[Your task]
All the data should be repeated exactly. Any image in it is left out.

════════════════

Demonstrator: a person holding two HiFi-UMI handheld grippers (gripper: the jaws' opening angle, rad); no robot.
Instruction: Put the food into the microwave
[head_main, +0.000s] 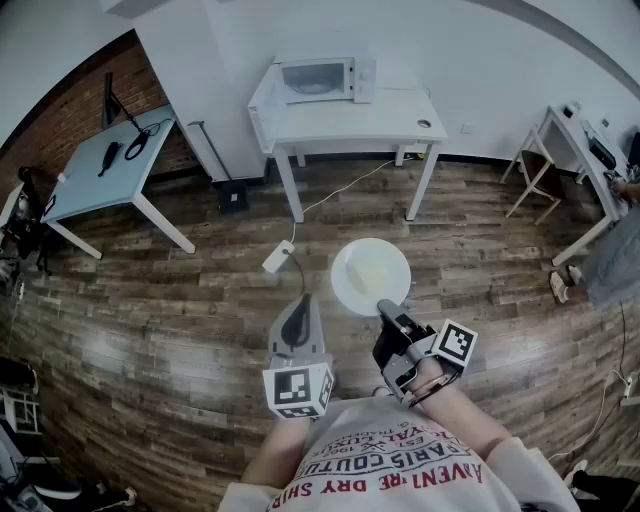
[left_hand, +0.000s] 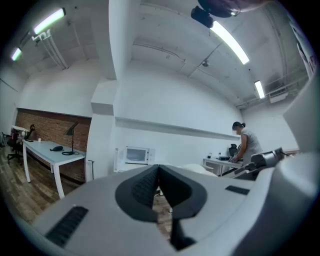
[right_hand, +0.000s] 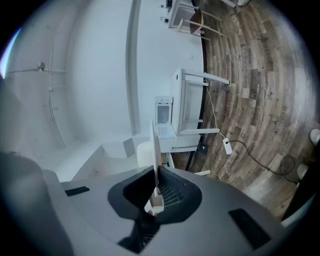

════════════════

[Your solution]
Demonstrator: a person holding two HiFi-UMI handheld grippers (gripper: the jaws' opening angle, rad); no robot.
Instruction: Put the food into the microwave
[head_main, +0.000s] 
[left_hand, +0.000s] 
[right_hand, +0.000s] 

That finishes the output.